The continuing controversy surrounding the cardiovascular risk of the diabetes drug Avandia has led to sharp declines in its use and a surge in sales of the competing drug Actos, in part because the latter is perceived to be safer. Sales of Avandia, as high as $3.4 billion in 2006, have fallen to about $1.1 billion this year, while those of Actos have climbed to about $4.6 billion. But new results reported Monday suggest that the cardiovascular risks of the two drugs are about the same.

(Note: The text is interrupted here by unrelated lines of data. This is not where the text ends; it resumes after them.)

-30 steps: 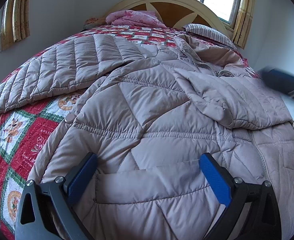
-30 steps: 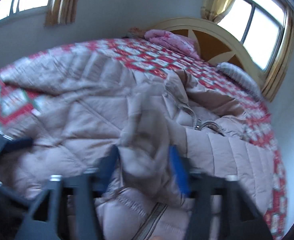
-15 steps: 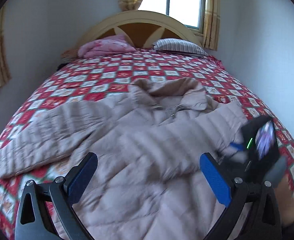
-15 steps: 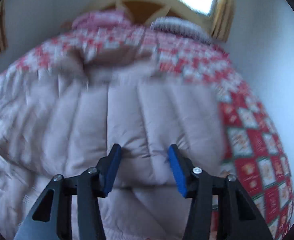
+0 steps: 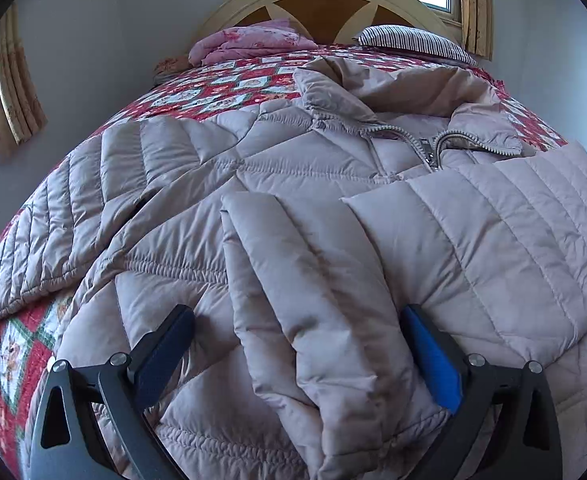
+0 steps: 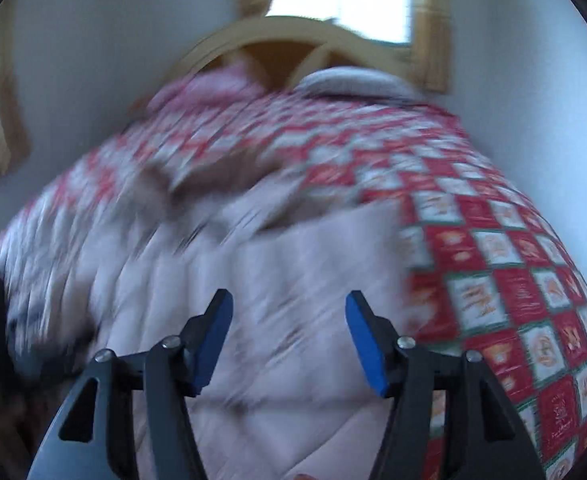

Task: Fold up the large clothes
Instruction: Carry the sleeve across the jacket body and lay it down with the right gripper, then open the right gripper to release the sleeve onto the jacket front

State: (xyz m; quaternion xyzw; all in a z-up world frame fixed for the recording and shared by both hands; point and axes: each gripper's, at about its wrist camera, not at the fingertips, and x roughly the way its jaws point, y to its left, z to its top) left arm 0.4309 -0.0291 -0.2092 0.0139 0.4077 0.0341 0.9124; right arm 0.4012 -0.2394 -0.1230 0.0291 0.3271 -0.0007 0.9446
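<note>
A: Two handheld grippers, same build: the black, angular, open-framed left gripper (image 5: 299, 356) has triangular cut-outs in its arms.

B: And the matching black right gripper (image 6: 289, 338)?

A: Identical. Flat blue rectangular pads (image 6: 363, 344) line the inner faces of the fingers.

B: Fasteners?

A: Round silver screw heads (image 5: 475, 359) sit at the finger joints, two per side.
</note>
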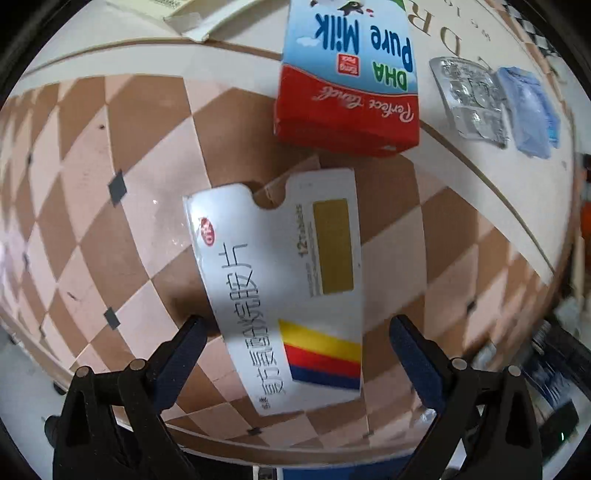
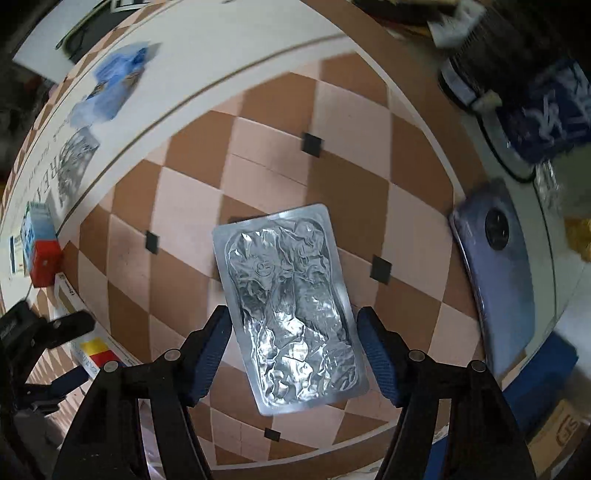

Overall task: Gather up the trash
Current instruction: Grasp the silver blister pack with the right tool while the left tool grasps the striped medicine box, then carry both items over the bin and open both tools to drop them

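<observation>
In the left wrist view my left gripper (image 1: 295,332) is open, its fingers on either side of a flat white medicine box (image 1: 284,291) with yellow, red and blue stripes, lying on the checkered mat. A red and blue milk carton (image 1: 351,81) lies beyond it, with a silver blister pack (image 1: 469,99) and a blue wrapper (image 1: 532,110) to its right. In the right wrist view my right gripper (image 2: 291,332) is open around a crumpled silver blister pack (image 2: 288,310). The left gripper (image 2: 70,325) shows at the left edge over the medicine box (image 2: 96,350).
A checkered mat (image 2: 258,147) covers the table. A blue-grey phone (image 2: 498,266) lies at its right edge. Dark containers and a blue printed object (image 2: 546,114) stand at the upper right. A cardboard piece (image 1: 192,18) lies at the far edge.
</observation>
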`<move>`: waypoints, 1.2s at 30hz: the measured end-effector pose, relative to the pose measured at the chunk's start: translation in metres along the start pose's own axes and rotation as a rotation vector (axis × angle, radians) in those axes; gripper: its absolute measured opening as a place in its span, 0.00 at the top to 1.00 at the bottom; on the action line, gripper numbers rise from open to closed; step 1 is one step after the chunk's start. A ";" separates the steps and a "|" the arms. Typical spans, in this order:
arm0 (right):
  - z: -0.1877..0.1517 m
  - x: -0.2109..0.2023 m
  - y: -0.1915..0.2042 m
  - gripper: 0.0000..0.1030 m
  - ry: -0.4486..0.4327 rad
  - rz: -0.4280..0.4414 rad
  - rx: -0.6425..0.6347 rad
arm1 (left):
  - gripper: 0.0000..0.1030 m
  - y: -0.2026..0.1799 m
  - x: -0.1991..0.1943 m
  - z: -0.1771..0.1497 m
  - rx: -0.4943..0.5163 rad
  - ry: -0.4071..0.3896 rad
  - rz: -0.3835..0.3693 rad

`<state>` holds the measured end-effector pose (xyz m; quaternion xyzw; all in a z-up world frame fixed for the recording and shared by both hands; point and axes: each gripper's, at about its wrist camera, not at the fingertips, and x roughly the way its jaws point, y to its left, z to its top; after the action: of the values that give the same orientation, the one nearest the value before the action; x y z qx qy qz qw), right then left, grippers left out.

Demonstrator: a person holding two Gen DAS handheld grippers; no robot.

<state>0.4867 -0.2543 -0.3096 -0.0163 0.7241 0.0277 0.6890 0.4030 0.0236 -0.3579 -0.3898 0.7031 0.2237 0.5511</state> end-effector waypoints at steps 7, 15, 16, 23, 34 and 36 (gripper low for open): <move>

Both drugs are members of the family known as thizolidinediones, which decrease the insulin resistance of body tissues and modify the production of cholesterol. They are considered among the most powerful drugs for treating Type 2 diabetes but have been plagued by reports of side effects. A 2007 study of more than 200,000 Medicare patients suggested that Avandia, known generically as rosiglitazone, increased the risk of heart attack, cardiovascular disease, stroke and death by 30% to 40% compared with metformin and other, older diabetes drugs. That study also suggested that the increased risk was not observed with Actos, known generically as pioglitazone.
That study led the Food and Drug Administration to require a stronger warning label on Avandia to alert consumers to the risks. After more reports of increased risk with the drug, an FDA advisory panel last month recommended even stronger warning labels on the Avandia package, although it said that the drug should be kept on the market because the benefits outweigh the potential risks. The panel also recommended that no more patients be enrolled in a prospective study comparing Avandia and Actos directly.